Глаза Рейза округляются, но он старается держать лицо.
— Так, — медленно и осторожно говорит он, как будто обращается к дикому зверю. — И что ты хочешь делать дальше?
— Я хочу высохнуть.
Мы отходим от воды к самой высокой осине с ярко-зелеными листьями — никогда не видела таких высоких осин. Я сажусь у корней, подтягиваю колени к груди и сижу, заложив руки за голову, слушаю урчание в животе. Капли — одна за другой, одна за другой — стекают по моей коже.
— Ты так никогда не просохнешь.
Я поднимаю взгляд на Рейза, собираюсь спорить, но молчу. Он уже снял и повесил на ветку свою рубаху. Ботинки и носки лежат в нескольких метрах на солнышке, а он остался в одних штанах.
Я смущаюсь и быстро отвожу взгляд. Как на одном человеке может быть столько веснушек? Они усыпают его плечи, сползают по рукам и покрывают широкую грудь. А еще на нем множество шрамов — не меньше десятка, мелких и неровных, больших, с мой палец, и мелких, с камешек гальки. Я всегда понимала, что Рейз — парень сильный, но только сейчас могу разглядеть мускулы — выразительные даже при всей его мягкости.
Он хмурится в мою сторону, сложив руки на груди.
— Я не то чтобы пытаюсь тебя раздеть, Исилия, но, если не дать всем этим слоям нормально просохнуть, они начнут вонять, как те плесневелые утопленники.
Скрежещу зубами. Он прав.
Я молча встаю, аккуратно развязываю узел куртки.
— Не глазей!
Он поднимает руки в примирительном жесте и отворачивается лицом к озеру.
Я раскладываю куртку на траве возле его носков, расправляю складки, потом сама встаю спиной к воде и, всей кожей ощущая взгляд Госсамера, отдираю от себя потрепанные останки бального платья, оставаясь лишь в тонком нижнем белье фейри.
Он же сам фейри, напоминаю я себе. Одежда для них — лишь глупый человеческий конструкт.
От этого, правда, не легче.
Потом я снимаю сапожки и носки. Лучше умереть, чем признаться Рейзу, что ощущение свежего воздуха и солнечного света крайне приятно после кусачей мокрой одежды.
— Ладно, — говорю я, медленно обходя дерево и становясь рядом с Рейзом.
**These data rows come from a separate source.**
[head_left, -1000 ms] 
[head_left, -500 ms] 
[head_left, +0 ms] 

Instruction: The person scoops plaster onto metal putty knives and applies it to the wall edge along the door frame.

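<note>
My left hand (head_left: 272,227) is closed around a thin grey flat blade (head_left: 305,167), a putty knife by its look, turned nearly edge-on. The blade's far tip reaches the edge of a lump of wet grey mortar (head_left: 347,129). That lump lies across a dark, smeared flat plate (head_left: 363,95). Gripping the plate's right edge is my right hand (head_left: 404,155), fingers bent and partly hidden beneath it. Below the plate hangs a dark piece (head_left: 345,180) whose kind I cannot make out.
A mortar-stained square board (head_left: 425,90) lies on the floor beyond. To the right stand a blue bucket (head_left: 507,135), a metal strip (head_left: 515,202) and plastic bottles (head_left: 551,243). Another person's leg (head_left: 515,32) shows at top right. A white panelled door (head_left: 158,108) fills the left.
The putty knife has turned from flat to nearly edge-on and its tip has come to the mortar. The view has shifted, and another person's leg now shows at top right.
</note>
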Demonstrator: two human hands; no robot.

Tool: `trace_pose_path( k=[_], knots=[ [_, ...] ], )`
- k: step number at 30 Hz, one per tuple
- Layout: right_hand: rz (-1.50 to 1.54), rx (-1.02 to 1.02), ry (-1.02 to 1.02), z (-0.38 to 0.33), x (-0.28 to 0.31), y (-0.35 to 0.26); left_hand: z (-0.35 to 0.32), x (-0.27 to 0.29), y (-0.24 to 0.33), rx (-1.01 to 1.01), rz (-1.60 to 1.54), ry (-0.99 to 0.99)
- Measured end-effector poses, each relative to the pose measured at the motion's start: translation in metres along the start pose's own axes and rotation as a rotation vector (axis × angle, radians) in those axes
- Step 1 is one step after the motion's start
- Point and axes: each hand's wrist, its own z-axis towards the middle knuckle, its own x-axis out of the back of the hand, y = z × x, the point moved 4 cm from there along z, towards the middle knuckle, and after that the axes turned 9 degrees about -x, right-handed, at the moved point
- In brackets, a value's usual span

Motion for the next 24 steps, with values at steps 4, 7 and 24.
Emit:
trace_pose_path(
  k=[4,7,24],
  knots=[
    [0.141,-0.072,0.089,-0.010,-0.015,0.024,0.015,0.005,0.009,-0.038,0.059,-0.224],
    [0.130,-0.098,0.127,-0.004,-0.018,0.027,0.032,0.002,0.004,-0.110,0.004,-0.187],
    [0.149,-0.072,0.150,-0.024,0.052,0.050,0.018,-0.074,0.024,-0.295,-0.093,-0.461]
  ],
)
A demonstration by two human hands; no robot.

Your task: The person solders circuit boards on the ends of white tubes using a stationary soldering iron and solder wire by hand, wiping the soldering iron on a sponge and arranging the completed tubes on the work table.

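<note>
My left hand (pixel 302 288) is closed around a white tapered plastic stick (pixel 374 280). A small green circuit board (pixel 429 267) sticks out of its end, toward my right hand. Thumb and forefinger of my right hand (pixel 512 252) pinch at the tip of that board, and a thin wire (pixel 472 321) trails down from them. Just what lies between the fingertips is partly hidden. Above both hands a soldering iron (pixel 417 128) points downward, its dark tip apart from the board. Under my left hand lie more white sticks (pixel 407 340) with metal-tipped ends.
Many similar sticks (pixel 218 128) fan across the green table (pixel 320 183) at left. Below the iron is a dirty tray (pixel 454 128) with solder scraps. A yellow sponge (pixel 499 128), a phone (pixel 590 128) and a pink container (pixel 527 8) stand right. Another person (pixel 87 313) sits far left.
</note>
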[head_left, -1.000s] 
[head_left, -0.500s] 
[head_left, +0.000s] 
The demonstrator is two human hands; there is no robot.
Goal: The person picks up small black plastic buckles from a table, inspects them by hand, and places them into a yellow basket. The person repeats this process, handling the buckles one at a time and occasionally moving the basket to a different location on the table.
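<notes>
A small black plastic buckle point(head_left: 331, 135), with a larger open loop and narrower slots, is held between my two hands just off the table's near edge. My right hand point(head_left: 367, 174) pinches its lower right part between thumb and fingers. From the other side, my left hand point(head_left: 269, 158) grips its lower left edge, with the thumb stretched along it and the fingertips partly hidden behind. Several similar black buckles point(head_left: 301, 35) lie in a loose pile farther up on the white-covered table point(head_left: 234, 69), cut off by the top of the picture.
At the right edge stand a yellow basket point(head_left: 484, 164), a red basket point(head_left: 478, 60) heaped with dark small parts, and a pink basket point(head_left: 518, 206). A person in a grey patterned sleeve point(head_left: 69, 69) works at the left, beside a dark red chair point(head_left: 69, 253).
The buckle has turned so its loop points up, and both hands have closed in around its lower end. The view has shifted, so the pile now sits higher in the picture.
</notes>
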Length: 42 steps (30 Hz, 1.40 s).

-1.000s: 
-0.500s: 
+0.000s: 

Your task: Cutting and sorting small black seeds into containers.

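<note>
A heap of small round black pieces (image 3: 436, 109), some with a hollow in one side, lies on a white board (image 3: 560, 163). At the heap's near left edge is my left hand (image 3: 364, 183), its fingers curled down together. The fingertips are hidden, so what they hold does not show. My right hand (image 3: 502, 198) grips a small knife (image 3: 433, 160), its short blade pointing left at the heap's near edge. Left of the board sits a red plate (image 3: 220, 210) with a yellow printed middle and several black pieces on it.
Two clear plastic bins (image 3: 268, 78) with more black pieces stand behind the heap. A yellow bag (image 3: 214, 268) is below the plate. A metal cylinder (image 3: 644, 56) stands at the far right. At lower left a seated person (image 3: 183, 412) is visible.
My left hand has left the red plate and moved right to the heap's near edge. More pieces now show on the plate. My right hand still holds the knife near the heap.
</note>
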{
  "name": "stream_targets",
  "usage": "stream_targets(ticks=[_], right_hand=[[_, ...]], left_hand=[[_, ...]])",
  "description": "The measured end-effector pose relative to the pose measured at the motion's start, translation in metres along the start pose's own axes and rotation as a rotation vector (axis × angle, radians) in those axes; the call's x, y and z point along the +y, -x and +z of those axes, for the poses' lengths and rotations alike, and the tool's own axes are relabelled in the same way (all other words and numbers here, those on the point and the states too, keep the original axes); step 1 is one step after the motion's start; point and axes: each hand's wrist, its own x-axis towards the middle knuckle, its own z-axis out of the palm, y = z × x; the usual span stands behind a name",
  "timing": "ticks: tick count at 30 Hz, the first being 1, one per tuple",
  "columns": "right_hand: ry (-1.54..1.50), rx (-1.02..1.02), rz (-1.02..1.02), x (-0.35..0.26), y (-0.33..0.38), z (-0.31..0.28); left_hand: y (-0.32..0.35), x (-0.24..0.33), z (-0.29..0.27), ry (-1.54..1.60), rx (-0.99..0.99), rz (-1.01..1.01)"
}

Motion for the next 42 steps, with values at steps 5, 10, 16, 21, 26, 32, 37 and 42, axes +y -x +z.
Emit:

Я стесняюсь, и нижнее белье, которое прилагалось к платью фейри, не спасает. У нижней рубашки без рукавов — завязки спереди, а над короткими тонкими штанишками виден живот. Такое ощущение, что все мои шрамы громко требуют к себе внимания. — Не смотри на меня.
Рейз усмехается уголком рта.
— Так нечестно, — заявляет он, рискуя взглянуть на меня краем глаза. — Ты-то имела возможность отлично меня разглядеть.
Я шлепаю его по руке.
— Эй! — Он поворачивается ко мне лицом, с чрезмерной обидой потирая то место, куда я его ударила — не так уж и сильно, между прочим.
— Ты не предупредил, что раздеваешься, — говорю я, чувствуя, как теплеют щеки. Он, кстати, не пялится, ничего такого; вполне сносно. — Ты меня… отвлек. Кстати, откуда у тебя столько шрамов?
— О! — Лицо Рейза озаряется, несмотря на обстоятельства, несмотря ни на что.
Я почему-то тоже улыбаюсь.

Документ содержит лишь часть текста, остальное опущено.